== DATA BLOCK ==
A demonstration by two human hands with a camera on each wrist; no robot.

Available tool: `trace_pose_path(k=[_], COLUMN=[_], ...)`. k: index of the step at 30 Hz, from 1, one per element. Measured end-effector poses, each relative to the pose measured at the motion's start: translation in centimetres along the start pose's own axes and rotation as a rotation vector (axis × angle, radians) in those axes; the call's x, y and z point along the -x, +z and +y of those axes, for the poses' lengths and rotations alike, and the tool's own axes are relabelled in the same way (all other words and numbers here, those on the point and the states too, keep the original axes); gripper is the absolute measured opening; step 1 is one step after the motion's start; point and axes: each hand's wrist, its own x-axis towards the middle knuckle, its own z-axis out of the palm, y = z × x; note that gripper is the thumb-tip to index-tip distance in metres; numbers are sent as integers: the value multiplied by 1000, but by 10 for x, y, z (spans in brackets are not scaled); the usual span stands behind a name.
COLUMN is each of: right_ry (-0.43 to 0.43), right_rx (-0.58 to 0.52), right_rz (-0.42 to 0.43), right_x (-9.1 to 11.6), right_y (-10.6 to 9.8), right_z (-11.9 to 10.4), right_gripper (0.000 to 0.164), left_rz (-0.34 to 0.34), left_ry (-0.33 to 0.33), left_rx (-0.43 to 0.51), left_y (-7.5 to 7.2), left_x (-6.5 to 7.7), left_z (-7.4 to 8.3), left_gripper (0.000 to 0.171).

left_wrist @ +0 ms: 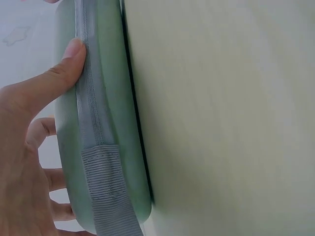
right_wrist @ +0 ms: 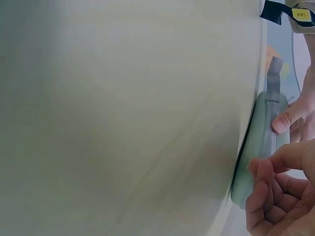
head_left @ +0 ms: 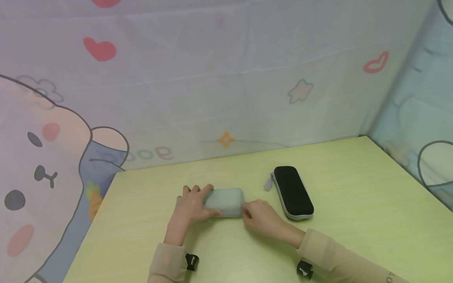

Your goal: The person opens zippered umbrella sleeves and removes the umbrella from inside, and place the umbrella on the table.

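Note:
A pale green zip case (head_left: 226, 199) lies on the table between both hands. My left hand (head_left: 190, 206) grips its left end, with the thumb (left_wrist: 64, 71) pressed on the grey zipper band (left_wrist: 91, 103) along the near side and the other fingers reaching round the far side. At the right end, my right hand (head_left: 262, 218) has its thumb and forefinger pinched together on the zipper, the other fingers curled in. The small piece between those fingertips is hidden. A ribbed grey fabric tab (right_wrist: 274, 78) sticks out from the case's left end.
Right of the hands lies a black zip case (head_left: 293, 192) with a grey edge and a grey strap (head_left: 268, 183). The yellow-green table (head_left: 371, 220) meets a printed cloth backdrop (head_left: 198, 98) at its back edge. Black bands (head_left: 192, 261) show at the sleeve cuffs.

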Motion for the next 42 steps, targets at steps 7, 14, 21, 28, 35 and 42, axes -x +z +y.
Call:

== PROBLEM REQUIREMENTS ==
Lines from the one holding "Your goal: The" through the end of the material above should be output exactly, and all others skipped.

== SOLUTION TO THE PROBLEM ==
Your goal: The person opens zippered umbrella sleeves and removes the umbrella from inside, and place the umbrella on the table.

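Note:
A pale green zip case (head_left: 226, 199) lies on the table between both hands. My left hand (head_left: 190, 206) grips its left end, with the thumb (left_wrist: 64, 71) pressed on the grey zipper band (left_wrist: 91, 103) along the near side and the other fingers reaching round the far side. At the right end, my right hand (head_left: 262, 218) has its thumb and forefinger pinched together on the zipper, the other fingers curled in. The small piece between those fingertips is hidden. A ribbed grey fabric tab (right_wrist: 274, 78) sticks out from the case's left end.
Right of the hands lies a black zip case (head_left: 293, 192) with a grey edge and a grey strap (head_left: 268, 183). The yellow-green table (head_left: 371, 220) meets a printed cloth backdrop (head_left: 198, 98) at its back edge. Black bands (head_left: 192, 261) show at the sleeve cuffs.
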
Motion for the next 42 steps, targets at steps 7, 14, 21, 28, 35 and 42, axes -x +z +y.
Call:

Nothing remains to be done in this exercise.